WHAT IS REQUIRED: Write out all the entries word for word and omit any pictures.

Records from a data source:

*** Begin section ***

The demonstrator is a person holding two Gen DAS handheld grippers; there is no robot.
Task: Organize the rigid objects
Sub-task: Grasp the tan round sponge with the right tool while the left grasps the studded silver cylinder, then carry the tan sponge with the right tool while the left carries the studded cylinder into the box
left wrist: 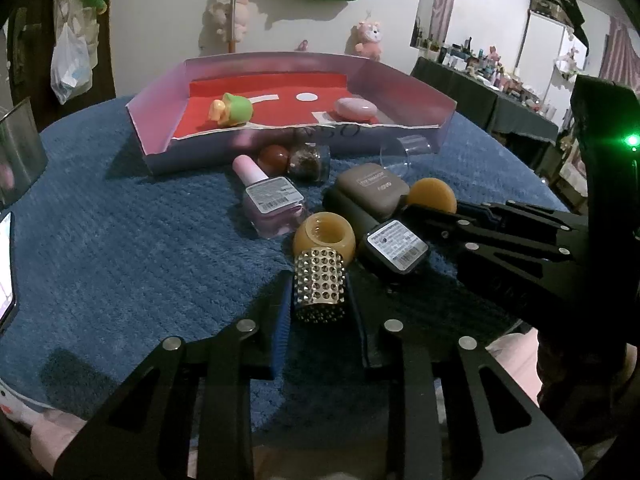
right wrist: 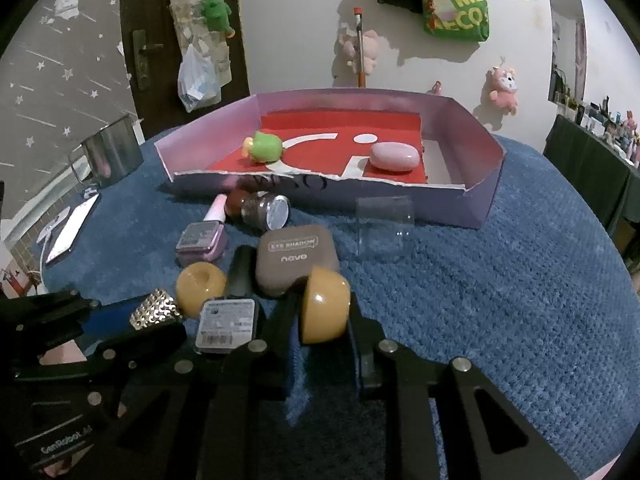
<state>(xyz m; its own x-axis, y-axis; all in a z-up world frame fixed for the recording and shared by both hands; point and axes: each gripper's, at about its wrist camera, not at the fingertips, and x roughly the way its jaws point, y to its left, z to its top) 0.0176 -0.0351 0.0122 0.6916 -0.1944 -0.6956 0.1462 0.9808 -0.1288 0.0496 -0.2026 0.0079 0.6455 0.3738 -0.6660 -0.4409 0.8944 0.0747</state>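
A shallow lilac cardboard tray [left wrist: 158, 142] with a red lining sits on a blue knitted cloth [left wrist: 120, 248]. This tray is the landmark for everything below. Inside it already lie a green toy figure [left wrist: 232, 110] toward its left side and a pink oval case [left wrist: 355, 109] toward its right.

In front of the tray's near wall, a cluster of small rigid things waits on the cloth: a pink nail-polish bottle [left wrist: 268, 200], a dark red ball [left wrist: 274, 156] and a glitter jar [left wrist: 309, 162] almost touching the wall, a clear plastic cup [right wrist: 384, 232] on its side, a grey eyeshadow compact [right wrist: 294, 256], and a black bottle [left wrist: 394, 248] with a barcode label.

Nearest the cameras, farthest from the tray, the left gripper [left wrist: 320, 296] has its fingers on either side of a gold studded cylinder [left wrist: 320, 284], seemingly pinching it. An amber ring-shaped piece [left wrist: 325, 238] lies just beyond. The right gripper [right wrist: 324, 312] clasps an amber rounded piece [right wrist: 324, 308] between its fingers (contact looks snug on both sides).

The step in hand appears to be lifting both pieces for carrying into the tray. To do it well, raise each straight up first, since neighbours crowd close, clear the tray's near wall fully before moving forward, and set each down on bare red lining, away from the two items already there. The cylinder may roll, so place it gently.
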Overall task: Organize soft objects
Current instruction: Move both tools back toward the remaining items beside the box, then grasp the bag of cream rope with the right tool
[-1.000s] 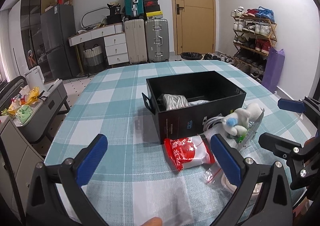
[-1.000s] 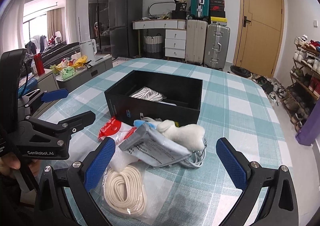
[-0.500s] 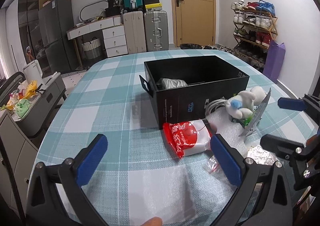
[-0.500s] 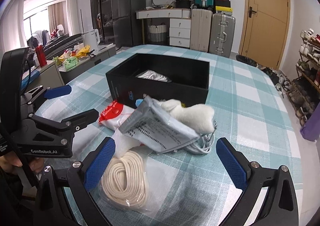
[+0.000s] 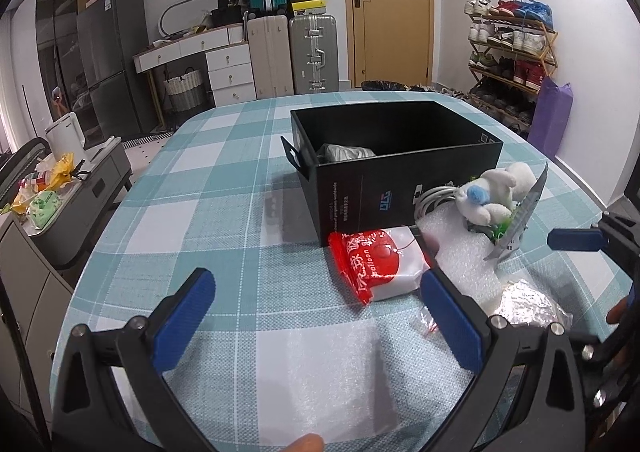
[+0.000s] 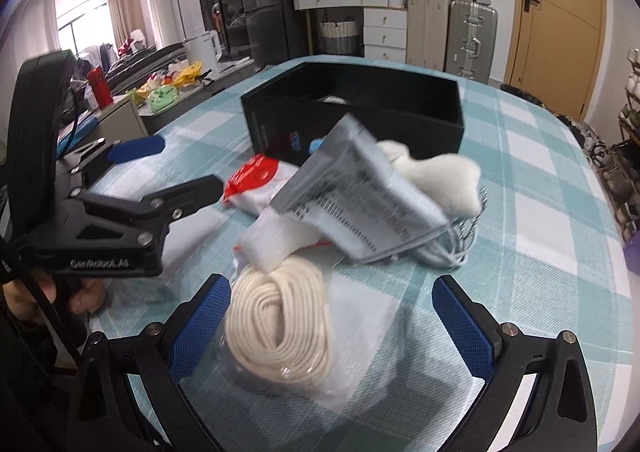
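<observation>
A black open box (image 5: pixel 400 168) (image 6: pixel 360 108) stands on the checked table with a grey-white bundle (image 5: pixel 344 152) inside. In front of it lie a red-and-white packet (image 5: pixel 376 264) (image 6: pixel 252 176), a white plush toy (image 5: pixel 496 192) (image 6: pixel 436 180), a grey printed pouch (image 6: pixel 360 204), white foam sheet (image 5: pixel 464 256), white cables (image 6: pixel 460 244) and a bagged coil of cream rope (image 6: pixel 280 312). My left gripper (image 5: pixel 316 316) is open and empty, low over the table short of the packet. My right gripper (image 6: pixel 332 320) is open and empty, its jaws either side of the rope coil.
The teal checked tablecloth (image 5: pixel 200 188) covers the table. Suitcases (image 5: pixel 292 48), a drawer desk (image 5: pixel 200 60), a door and a shoe rack (image 5: pixel 512 52) stand beyond. A grey side cabinet (image 5: pixel 72 196) sits left of the table.
Both grippers have dropped lower and closer to the pile in front of the box. The right gripper now straddles the rope coil. Both stay open.
</observation>
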`<state>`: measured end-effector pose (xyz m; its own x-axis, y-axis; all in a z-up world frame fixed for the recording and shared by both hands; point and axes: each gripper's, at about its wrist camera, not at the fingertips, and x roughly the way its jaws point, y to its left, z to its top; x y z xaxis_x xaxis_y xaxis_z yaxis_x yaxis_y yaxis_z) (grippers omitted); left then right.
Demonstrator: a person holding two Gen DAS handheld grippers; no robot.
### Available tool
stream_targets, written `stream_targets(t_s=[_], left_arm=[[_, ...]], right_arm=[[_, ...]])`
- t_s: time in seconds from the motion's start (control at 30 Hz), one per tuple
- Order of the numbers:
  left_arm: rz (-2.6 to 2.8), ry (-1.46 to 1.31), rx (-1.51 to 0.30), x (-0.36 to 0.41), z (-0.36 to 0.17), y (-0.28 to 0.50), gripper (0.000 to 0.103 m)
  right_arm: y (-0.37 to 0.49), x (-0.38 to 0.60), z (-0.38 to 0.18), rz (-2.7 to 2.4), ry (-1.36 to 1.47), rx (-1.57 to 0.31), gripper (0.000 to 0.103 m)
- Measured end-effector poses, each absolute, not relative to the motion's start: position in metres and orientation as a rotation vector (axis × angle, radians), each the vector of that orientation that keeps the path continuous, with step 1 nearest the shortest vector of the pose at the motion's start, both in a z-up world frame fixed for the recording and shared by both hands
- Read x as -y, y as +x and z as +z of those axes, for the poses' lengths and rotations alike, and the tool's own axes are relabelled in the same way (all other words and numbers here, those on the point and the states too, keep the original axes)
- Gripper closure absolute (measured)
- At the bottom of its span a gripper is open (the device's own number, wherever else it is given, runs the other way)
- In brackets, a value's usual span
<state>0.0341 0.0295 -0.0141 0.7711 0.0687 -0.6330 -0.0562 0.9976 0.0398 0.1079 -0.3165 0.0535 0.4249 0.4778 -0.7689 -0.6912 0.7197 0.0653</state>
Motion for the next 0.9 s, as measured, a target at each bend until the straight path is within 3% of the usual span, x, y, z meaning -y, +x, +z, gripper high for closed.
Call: stream_targets(t_s=[0.6,0.8,0.9], left_arm=[[0.063,0.029,-0.693,-0.023,-0.013,0.036,0.000],[0.060,0.034,-0.698,-0.021,-0.015,0.036,0.000],[0.061,0.032,-0.700,-0.021,-0.015,0.035,0.000]], right_arm=[[0.097,0.303,0.035,0.774,-0.360,-0.916,0.002],[0.100,0.306,0.034,0.764,-0.366,-0.913,0.018],[0.101,0.308,0.036,0.763,-0.366,-0.902,0.031]])
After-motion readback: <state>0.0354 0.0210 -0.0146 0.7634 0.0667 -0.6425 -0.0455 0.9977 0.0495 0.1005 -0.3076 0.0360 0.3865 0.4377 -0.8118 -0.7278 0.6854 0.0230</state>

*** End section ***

WRITTEN ANSWER:
The demonstrator is a person holding two Gen DAS handheld grippers; there is no robot.
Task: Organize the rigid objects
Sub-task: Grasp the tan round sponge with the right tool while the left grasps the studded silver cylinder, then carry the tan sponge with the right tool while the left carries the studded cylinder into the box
left wrist: 
right wrist: 
<state>(xyz m; its own x-axis, y-axis; all in a z-up world frame fixed for the recording and shared by both hands; point and axes: each gripper's, at about its wrist camera, not at the fingertips, and x roughly the way its jaws point, y to its left, z to its top) 0.0176 -0.0351 0.0122 0.6916 -0.1944 -0.6956 0.1462 0.9808 -0.1288 0.0496 -0.2026 0.0079 0.6455 0.3738 -0.6660 -0.4409 0.8944 0.0747</state>
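A shallow lilac cardboard tray [left wrist: 158, 142] with a red lining sits on a blue knitted cloth [left wrist: 120, 248]. This tray is the landmark for everything below. Inside it already lie a green toy figure [left wrist: 232, 110] toward its left side and a pink oval case [left wrist: 355, 109] toward its right.

In front of the tray's near wall, a cluster of small rigid things waits on the cloth: a pink nail-polish bottle [left wrist: 268, 200], a dark red ball [left wrist: 274, 156] and a glitter jar [left wrist: 309, 162] almost touching the wall, a clear plastic cup [right wrist: 384, 232] on its side, a grey eyeshadow compact [right wrist: 294, 256], and a black bottle [left wrist: 394, 248] with a barcode label.

Nearest the cameras, farthest from the tray, the left gripper [left wrist: 320, 296] has its fingers on either side of a gold studded cylinder [left wrist: 320, 284], seemingly pinching it. An amber ring-shaped piece [left wrist: 325, 238] lies just beyond. The right gripper [right wrist: 324, 312] clasps an amber rounded piece [right wrist: 324, 308] between its fingers (contact looks snug on both sides).

The step in hand appears to be lifting both pieces for carrying into the tray. To do it well, raise each straight up first, since neighbours crowd close, clear the tray's near wall fully before moving forward, and set each down on bare red lining, away from the two items already there. The cylinder may roll, so place it gently.
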Overall task: Organize soft objects
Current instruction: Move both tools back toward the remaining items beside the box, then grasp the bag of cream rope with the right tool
[-1.000s] 
[-1.000s] 
[-0.500s] 
[-0.500s] 
[+0.000s] 
[+0.000s] 
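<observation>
A black open box (image 5: pixel 400 168) (image 6: pixel 360 108) stands on the checked table with a grey-white bundle (image 5: pixel 344 152) inside. In front of it lie a red-and-white packet (image 5: pixel 376 264) (image 6: pixel 252 176), a white plush toy (image 5: pixel 496 192) (image 6: pixel 436 180), a grey printed pouch (image 6: pixel 360 204), white foam sheet (image 5: pixel 464 256), white cables (image 6: pixel 460 244) and a bagged coil of cream rope (image 6: pixel 280 312). My left gripper (image 5: pixel 316 316) is open and empty, low over the table short of the packet. My right gripper (image 6: pixel 332 320) is open and empty, its jaws either side of the rope coil.
The teal checked tablecloth (image 5: pixel 200 188) covers the table. Suitcases (image 5: pixel 292 48), a drawer desk (image 5: pixel 200 60), a door and a shoe rack (image 5: pixel 512 52) stand beyond. A grey side cabinet (image 5: pixel 72 196) sits left of the table.
Both grippers have dropped lower and closer to the pile in front of the box. The right gripper now straddles the rope coil. Both stay open.
</observation>
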`<state>`: measured end-effector pose (xyz m; its own x-axis, y-axis; all in a z-up world frame fixed for the recording and shared by both hands; point and axes: each gripper's, at about its wrist camera, not at the fingertips, and x roughly the way its jaws point, y to its left, z to its top; x y z xaxis_x xaxis_y xaxis_z yaxis_x yaxis_y yaxis_z) (grippers omitted); left then right.
Demonstrator: a person holding two Gen DAS handheld grippers; no robot.
### Available tool
stream_targets, written `stream_targets(t_s=[_], left_arm=[[_, ...]], right_arm=[[_, ...]])`
- t_s: time in seconds from the motion's start (control at 30 Hz), one per tuple
- Order of the numbers:
  left_arm: rz (-2.6 to 2.8), ry (-1.46 to 1.31), rx (-1.51 to 0.30), x (-0.36 to 0.41), z (-0.36 to 0.17), y (-0.28 to 0.50), gripper (0.000 to 0.103 m)
  right_arm: y (-0.37 to 0.49), x (-0.38 to 0.60), z (-0.38 to 0.18), rz (-2.7 to 2.4), ry (-1.36 to 1.47), rx (-1.57 to 0.31), gripper (0.000 to 0.103 m)
- Measured end-effector poses, each absolute, not relative to the motion's start: position in metres and orientation as a rotation vector (axis × angle, radians), each the vector of that orientation that keeps the path continuous, with step 1 nearest the shortest vector of the pose at the motion's start, both in a z-up world frame fixed for the recording and shared by both hands
- Read x as -y, y as +x and z as +z of those axes, for the poses' lengths and rotations alike, and the tool's own axes are relabelled in the same way (all other words and numbers here, those on the point and the states too, keep the original axes)
- Gripper closure absolute (measured)
- At the bottom of its span a gripper is open (the device's own number, wherever else it is given, runs the other way)
- In brackets, a value's usual span
<state>0.0341 0.0295 -0.0141 0.7711 0.0687 -0.6330 -0.0562 0.9976 0.0398 0.1079 -0.3165 0.0535 0.4249 0.4778 -0.7689 -0.6912 0.7197 0.0653</state>
Motion for the next 0.9 s, as measured, a target at each bend until the straight path is within 3% of the usual span, x, y, z meaning -y, +x, +z, gripper high for closed.
Call: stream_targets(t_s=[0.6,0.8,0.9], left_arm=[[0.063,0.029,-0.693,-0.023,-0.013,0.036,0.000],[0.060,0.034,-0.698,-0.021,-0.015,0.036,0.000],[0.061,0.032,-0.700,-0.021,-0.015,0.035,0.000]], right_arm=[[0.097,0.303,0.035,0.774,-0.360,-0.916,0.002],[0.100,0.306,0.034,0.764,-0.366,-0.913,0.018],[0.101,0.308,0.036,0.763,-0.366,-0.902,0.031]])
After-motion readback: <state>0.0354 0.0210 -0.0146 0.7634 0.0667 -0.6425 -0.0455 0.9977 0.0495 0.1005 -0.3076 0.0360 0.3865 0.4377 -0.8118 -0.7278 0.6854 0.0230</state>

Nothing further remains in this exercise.